_WORK TO COMPLETE_: Copy each line of the records below that has "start" in it.

--- DATA FOR ANALYSIS ---

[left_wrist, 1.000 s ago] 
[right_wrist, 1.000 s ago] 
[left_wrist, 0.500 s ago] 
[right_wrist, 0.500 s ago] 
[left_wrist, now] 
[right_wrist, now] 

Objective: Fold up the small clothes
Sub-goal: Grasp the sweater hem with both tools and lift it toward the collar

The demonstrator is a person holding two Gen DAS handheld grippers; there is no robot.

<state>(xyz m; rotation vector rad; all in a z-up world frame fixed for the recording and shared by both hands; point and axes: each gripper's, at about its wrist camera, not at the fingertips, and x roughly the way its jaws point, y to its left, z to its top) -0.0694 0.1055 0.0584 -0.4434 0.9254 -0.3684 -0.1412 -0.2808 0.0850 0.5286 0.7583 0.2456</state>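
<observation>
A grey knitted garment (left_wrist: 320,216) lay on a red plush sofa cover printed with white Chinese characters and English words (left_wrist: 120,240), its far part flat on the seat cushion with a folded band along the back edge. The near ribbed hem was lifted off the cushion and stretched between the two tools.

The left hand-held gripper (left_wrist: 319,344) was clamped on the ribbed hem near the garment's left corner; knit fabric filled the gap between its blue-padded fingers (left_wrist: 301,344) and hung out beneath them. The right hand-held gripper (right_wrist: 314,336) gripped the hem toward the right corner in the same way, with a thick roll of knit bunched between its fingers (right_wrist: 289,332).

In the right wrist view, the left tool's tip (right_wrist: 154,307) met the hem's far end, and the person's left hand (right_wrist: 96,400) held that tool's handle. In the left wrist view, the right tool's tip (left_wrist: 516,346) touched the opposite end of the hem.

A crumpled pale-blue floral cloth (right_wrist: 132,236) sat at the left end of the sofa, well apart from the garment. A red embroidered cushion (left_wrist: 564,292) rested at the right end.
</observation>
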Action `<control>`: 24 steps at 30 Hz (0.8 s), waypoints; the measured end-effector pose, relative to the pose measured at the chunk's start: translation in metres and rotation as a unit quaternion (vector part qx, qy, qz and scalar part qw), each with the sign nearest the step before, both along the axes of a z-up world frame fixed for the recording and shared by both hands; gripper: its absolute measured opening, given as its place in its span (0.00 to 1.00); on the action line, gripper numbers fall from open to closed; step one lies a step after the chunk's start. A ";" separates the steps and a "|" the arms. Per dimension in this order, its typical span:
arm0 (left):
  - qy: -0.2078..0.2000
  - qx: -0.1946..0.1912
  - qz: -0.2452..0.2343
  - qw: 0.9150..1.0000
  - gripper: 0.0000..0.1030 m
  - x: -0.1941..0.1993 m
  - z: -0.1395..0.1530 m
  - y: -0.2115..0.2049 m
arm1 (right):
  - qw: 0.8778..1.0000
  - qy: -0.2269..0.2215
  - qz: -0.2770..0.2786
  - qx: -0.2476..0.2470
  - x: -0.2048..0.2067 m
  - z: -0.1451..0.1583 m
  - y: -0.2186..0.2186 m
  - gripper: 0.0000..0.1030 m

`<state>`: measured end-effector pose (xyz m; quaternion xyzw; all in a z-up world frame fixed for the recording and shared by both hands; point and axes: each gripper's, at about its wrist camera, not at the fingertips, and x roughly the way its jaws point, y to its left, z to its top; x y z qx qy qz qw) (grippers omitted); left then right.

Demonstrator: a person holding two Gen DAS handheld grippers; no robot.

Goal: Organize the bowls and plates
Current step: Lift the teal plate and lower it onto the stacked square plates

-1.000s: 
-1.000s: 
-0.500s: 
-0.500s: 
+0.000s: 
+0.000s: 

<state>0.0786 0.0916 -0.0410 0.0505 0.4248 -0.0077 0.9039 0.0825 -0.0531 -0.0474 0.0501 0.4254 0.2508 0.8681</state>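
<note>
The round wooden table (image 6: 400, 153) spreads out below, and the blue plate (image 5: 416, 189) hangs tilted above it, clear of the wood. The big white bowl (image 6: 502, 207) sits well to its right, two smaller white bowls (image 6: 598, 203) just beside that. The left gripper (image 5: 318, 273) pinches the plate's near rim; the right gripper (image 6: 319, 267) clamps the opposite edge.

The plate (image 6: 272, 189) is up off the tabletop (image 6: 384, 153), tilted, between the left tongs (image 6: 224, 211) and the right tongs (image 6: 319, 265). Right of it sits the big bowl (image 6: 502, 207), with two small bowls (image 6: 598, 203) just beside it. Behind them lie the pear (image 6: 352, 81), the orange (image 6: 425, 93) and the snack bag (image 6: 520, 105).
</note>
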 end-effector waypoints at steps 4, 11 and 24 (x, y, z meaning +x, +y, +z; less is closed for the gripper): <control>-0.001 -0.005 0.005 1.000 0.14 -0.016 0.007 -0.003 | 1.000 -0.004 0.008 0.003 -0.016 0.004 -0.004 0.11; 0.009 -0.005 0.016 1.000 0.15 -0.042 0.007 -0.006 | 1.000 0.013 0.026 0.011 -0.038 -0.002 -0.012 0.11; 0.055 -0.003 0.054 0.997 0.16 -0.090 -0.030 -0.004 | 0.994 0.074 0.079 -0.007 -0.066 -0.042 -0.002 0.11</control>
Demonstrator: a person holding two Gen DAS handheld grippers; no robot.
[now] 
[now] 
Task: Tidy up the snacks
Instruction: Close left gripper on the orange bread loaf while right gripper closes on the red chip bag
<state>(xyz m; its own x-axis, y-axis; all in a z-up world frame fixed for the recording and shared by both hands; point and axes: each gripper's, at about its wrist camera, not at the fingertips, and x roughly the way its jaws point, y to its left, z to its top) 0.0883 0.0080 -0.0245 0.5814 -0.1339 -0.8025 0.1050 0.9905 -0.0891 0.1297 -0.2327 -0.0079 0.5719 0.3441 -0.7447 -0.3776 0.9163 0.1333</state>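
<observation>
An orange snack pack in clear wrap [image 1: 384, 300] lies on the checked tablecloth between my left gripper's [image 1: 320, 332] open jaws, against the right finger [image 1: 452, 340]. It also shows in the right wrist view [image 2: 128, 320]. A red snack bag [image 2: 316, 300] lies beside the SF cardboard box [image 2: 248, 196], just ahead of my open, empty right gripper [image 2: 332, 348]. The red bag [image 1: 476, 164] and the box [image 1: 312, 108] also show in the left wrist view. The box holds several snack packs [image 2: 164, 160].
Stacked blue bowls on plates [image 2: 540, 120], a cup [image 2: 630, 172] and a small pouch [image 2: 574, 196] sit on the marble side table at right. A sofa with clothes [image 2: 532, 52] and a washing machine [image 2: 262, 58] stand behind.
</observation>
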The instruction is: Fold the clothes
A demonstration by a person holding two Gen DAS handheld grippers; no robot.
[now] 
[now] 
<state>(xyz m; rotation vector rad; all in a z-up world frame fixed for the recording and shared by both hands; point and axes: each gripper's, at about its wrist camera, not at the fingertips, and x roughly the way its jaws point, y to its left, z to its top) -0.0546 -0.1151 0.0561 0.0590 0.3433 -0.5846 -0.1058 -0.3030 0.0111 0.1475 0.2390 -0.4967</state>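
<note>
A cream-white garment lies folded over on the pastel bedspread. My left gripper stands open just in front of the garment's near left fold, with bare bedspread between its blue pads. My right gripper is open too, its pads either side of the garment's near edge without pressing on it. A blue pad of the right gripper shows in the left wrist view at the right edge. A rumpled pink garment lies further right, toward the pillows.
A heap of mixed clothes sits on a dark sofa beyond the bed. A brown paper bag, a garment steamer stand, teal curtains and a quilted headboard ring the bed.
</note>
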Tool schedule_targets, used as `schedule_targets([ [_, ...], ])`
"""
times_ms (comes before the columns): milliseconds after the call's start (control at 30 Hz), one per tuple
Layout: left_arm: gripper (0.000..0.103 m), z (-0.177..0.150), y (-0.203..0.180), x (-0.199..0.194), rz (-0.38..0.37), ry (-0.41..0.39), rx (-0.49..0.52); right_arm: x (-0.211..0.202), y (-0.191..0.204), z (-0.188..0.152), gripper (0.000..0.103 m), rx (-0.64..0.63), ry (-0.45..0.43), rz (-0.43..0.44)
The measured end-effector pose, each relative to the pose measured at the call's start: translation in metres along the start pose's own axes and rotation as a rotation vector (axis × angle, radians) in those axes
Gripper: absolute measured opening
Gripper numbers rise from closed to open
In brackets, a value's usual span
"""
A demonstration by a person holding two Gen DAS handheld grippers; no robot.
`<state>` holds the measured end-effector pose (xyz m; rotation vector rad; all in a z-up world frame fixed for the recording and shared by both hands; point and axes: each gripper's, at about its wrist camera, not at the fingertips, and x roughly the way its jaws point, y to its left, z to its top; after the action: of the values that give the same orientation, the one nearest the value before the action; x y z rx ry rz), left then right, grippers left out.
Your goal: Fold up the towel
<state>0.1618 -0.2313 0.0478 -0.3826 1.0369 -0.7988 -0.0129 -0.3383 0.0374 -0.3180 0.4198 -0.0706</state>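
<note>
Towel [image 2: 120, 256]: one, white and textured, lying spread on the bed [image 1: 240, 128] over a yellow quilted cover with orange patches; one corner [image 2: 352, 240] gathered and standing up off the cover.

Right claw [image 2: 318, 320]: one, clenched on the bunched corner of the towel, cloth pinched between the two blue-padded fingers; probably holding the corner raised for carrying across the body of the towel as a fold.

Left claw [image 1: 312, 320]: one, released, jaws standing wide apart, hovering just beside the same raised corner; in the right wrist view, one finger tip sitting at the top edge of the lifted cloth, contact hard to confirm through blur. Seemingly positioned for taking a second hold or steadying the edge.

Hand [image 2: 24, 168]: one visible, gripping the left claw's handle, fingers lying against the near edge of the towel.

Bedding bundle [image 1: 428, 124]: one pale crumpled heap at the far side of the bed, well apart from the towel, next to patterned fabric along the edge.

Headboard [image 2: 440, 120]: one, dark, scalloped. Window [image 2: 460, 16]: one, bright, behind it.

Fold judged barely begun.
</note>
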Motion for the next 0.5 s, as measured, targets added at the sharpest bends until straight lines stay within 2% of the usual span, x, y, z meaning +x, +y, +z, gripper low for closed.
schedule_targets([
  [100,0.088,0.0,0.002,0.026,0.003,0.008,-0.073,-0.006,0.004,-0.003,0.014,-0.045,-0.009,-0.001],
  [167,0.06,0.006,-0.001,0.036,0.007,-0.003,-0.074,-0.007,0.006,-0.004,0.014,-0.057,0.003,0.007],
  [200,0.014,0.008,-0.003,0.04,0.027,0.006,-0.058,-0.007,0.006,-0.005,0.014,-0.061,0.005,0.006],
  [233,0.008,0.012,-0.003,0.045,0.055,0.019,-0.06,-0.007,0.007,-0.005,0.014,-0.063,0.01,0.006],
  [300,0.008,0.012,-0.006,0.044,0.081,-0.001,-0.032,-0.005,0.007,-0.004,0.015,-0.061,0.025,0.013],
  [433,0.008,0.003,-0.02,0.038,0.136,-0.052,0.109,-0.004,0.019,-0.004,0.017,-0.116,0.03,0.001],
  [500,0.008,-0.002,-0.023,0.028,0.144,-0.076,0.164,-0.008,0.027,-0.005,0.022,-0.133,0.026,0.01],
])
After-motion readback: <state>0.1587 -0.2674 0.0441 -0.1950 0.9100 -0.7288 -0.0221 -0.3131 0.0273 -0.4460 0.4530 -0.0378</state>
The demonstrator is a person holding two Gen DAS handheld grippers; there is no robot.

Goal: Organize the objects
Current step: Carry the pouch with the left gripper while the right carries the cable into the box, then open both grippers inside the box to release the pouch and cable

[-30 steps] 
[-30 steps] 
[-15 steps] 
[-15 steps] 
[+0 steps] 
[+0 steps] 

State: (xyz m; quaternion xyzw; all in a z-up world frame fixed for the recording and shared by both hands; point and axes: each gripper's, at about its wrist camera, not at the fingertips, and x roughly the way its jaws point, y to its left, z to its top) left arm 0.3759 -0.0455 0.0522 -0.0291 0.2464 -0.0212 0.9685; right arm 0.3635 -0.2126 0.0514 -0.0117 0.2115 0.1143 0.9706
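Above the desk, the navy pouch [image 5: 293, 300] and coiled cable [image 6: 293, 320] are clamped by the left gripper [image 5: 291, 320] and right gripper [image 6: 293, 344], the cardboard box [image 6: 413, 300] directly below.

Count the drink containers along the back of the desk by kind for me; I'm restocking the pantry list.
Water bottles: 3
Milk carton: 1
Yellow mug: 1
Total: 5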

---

_ANSWER BELOW_:
Action `<control>`: 24 steps at 30 Hz (0.8 s), waypoints; the measured end-effector pose, relative to the pose measured at the chunk's start: translation in metres and rotation as a unit quaternion (vector part qx, qy, qz and scalar part qw), each with the sign nearest the step before, both along the axes of a z-up world frame fixed for the recording and shared by both hands; gripper: its absolute measured opening, given as its place in its span (0.00 to 1.00); on the action line, gripper numbers fall from open to closed; step one lies a step after the chunk's start. A ";" separates the steps and a "|" the arms. Per dimension in this order, its typical span:
times_ms (comes before the columns): milliseconds after the call's start (control at 30 Hz), one per tuple
The measured end-effector pose, each relative to the pose measured at the call's start: translation in metres along the start pose's own axes and rotation as a rotation vector (axis × angle, radians) in those axes

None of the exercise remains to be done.